§ **Work item**: Would you return the lines between the one holding "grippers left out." and the one holding "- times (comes", inclusive, and only those, exactly as they stand in the listing below?

§ **Data shown**:
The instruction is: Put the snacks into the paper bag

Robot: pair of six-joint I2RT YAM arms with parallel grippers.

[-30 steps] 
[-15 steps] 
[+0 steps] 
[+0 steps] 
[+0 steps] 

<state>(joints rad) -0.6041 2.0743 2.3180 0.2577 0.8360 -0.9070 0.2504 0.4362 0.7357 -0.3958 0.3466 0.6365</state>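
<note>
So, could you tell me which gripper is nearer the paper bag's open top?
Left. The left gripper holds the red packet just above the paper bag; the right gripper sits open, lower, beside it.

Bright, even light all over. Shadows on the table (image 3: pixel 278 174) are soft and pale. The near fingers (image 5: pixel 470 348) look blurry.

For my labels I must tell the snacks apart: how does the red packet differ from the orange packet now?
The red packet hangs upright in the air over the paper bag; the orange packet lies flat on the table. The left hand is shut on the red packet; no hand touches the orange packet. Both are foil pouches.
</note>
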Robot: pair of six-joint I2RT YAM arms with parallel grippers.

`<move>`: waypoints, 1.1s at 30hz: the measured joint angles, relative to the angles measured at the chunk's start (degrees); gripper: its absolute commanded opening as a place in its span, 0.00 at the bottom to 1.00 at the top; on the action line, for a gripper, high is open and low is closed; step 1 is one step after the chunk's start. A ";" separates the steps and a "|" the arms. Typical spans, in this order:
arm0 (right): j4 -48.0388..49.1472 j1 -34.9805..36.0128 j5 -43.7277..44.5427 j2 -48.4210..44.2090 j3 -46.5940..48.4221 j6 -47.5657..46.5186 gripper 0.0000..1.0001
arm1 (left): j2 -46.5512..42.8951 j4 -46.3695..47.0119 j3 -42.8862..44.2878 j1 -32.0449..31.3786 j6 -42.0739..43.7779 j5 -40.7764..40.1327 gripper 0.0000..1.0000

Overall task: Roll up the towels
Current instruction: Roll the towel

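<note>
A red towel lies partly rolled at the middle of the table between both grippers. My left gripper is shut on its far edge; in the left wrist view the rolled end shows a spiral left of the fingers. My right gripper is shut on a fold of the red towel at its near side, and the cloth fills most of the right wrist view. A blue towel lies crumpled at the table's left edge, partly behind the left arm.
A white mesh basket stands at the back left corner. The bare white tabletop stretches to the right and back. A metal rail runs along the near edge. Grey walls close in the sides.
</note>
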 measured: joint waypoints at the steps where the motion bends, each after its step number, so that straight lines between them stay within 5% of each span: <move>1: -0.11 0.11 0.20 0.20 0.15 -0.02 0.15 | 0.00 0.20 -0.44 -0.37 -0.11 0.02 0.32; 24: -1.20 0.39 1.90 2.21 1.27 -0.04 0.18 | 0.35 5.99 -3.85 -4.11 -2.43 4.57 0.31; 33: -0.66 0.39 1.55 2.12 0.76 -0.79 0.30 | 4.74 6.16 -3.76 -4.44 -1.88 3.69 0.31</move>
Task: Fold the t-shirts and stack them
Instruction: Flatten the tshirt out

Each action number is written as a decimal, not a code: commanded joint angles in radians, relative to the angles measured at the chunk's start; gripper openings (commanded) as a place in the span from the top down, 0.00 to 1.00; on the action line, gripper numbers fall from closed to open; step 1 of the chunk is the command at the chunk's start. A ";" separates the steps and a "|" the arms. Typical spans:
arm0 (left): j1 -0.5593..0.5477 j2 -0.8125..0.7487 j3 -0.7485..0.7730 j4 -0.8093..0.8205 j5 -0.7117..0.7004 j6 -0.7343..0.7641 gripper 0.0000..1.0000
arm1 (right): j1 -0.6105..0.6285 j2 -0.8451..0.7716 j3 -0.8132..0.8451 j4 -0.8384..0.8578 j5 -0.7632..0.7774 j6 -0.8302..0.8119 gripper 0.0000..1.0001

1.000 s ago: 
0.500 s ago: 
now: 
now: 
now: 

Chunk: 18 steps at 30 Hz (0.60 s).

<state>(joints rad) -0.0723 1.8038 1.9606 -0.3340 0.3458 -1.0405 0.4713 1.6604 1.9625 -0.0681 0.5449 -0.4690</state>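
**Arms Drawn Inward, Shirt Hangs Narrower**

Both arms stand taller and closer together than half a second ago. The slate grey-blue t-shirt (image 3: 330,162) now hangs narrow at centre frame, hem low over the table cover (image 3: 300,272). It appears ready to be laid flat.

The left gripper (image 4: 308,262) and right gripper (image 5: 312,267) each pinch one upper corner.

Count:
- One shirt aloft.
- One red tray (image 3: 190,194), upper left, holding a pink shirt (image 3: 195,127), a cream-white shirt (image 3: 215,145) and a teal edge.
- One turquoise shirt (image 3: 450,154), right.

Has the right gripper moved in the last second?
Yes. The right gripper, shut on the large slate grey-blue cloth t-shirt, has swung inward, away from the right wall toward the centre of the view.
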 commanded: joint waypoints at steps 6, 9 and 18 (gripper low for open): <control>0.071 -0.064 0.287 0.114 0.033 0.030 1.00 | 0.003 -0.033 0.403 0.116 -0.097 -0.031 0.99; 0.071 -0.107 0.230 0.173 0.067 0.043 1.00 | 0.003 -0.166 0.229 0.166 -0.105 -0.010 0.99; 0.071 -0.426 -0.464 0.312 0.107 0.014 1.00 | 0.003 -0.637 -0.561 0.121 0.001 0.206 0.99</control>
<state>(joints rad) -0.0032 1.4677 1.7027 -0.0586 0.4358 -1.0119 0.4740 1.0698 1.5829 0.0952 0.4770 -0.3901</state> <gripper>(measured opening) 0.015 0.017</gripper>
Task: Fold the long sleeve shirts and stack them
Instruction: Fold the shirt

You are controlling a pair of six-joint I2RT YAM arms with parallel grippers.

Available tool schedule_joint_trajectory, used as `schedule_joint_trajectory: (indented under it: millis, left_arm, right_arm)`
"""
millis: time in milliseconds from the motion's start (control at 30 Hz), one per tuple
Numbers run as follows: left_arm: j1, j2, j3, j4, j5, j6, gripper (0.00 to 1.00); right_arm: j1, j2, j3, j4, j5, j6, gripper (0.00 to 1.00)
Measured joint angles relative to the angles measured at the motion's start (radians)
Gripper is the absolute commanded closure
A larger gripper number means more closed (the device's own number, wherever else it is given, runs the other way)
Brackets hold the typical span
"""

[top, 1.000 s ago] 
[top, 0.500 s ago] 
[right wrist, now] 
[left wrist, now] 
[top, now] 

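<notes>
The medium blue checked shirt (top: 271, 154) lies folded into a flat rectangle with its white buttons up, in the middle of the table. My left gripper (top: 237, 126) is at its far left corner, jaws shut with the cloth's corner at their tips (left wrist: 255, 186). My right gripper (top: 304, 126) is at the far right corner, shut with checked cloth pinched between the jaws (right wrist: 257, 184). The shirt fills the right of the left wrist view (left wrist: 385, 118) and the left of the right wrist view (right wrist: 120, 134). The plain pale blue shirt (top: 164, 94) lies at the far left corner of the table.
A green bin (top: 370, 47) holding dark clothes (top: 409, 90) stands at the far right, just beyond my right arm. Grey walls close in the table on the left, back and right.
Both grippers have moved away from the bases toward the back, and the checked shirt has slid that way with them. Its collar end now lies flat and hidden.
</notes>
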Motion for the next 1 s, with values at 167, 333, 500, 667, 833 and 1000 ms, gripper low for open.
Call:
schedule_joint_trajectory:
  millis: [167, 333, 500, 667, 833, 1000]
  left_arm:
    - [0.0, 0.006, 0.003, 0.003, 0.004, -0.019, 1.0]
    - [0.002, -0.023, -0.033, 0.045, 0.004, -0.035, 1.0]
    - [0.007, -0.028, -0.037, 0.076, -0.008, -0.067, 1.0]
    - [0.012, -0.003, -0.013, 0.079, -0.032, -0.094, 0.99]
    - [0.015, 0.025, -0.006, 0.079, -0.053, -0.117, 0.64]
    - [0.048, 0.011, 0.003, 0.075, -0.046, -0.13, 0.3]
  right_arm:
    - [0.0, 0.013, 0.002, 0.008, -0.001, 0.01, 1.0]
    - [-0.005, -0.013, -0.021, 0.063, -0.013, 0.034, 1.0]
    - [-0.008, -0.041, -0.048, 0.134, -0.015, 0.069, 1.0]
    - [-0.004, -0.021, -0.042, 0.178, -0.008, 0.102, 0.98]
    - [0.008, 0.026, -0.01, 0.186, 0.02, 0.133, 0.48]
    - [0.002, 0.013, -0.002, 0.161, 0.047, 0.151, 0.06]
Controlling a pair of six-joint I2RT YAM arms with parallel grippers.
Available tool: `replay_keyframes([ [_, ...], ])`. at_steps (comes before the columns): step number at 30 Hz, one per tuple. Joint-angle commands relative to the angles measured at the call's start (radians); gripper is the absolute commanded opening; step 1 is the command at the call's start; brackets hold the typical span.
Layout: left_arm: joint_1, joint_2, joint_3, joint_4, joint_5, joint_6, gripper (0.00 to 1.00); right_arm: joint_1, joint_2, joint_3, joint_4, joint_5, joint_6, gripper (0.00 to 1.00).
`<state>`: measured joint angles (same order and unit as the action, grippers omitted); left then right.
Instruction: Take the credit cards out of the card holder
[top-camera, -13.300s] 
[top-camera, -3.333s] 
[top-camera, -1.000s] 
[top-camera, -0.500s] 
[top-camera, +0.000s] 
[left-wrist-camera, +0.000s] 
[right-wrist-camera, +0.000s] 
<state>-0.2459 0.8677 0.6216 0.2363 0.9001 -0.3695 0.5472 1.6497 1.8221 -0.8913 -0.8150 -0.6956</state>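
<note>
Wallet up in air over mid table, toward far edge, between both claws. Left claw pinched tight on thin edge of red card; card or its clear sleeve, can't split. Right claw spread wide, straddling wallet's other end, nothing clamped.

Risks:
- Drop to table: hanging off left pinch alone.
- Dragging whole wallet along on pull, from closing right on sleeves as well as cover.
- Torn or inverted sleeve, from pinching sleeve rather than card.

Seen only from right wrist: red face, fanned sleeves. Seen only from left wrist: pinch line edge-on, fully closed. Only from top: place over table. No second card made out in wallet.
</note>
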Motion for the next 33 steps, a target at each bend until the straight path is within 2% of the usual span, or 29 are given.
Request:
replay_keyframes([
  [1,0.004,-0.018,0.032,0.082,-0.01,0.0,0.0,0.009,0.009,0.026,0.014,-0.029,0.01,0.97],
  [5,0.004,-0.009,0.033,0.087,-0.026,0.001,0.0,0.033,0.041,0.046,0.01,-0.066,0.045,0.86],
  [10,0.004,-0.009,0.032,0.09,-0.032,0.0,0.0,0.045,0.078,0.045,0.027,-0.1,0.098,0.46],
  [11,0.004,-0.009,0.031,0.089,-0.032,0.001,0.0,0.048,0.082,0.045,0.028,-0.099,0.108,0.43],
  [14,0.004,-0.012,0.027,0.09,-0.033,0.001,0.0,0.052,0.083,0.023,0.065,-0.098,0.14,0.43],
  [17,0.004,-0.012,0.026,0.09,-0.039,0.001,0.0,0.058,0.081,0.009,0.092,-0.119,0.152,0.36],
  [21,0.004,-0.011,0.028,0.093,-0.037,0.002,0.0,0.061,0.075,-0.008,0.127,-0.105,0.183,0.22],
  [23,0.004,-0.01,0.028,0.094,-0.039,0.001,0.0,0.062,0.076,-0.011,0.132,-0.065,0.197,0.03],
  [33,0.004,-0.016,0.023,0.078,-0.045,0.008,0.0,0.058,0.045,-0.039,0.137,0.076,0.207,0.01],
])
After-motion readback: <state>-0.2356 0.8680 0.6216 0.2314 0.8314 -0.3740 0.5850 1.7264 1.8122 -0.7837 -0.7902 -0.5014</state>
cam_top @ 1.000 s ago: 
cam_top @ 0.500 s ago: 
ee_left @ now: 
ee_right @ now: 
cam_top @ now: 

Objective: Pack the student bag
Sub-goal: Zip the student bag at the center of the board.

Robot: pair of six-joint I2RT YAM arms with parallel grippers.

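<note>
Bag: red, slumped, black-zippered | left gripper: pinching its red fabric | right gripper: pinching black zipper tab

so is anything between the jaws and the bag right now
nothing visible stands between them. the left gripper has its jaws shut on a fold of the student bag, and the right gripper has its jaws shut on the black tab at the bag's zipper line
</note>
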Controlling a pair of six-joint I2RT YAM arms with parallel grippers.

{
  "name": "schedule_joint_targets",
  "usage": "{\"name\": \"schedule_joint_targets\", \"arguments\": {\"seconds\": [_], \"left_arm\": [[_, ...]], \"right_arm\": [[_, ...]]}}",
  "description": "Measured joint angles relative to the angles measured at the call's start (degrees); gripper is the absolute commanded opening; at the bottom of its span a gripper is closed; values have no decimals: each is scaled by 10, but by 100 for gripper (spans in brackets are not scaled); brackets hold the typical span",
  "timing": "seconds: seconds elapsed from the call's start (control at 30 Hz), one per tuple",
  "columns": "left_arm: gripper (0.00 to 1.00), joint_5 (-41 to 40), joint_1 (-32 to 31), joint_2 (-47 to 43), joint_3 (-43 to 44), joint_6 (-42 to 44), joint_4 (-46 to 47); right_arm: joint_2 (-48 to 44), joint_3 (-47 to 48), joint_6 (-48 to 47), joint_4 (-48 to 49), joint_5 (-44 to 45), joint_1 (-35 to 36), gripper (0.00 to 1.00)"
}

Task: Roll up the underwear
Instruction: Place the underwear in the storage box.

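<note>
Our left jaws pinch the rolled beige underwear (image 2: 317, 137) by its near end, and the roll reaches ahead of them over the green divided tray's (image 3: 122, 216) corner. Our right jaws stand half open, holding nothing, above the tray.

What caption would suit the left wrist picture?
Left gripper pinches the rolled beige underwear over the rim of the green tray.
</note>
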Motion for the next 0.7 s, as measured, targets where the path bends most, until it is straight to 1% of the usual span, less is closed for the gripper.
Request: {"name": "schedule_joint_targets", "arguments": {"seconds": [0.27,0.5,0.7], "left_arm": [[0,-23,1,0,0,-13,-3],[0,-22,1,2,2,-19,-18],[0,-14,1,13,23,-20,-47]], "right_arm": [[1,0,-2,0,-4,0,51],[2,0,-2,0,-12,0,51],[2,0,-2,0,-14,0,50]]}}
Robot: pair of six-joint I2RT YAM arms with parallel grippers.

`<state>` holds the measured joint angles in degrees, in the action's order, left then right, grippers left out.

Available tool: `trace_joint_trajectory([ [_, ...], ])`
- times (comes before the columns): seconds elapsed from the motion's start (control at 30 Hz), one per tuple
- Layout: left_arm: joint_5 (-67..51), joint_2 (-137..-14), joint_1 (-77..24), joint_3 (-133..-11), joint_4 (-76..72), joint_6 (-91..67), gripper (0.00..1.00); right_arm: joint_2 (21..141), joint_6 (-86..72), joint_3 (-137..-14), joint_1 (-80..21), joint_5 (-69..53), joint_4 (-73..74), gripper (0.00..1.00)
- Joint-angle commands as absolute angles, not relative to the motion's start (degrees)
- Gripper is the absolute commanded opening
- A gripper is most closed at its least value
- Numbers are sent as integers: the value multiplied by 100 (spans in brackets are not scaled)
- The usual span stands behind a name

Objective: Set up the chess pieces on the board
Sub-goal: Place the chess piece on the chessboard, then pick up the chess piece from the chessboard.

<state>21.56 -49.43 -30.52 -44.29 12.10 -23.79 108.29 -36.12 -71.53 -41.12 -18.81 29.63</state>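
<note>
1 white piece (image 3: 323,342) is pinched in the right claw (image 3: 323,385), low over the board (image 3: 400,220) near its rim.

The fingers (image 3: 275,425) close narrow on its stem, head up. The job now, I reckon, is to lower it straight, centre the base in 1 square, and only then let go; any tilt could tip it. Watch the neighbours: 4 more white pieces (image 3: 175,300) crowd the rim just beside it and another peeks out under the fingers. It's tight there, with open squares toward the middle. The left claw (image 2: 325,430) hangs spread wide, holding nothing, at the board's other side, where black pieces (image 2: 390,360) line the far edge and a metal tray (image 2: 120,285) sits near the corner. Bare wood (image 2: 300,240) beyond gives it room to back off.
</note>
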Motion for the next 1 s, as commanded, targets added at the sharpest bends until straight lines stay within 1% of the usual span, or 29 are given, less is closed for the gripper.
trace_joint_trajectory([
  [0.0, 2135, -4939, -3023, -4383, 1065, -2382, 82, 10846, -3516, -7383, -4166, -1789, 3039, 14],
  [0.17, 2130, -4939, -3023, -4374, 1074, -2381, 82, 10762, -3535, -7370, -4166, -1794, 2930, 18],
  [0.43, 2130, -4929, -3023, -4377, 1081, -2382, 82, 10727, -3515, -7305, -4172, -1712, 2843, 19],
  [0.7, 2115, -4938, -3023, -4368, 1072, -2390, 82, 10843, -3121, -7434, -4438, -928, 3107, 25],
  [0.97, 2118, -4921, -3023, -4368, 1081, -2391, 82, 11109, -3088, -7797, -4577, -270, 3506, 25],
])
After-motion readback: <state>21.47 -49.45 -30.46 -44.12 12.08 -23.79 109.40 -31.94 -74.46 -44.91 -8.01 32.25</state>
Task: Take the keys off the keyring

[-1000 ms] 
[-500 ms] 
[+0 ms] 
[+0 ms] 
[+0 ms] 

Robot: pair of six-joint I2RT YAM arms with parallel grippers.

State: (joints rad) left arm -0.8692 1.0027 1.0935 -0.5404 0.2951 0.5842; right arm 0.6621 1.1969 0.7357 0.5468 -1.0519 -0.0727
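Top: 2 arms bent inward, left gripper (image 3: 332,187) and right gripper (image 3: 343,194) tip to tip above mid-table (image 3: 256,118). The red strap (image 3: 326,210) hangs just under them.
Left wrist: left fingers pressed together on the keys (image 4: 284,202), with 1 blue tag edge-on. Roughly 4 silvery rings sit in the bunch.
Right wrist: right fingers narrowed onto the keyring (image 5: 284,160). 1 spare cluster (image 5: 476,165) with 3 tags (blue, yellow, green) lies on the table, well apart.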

§ **Solution to the problem**:
`<state>` holds the measured joint angles in degrees, in the action's order, left then right, grippers left out.

Available tool: `trace_joint_trajectory([ [_, ...], ])`
- times (comes before the columns): seconds elapsed from the motion's start (control at 30 Hz), one per tuple

This output contains the complete answer.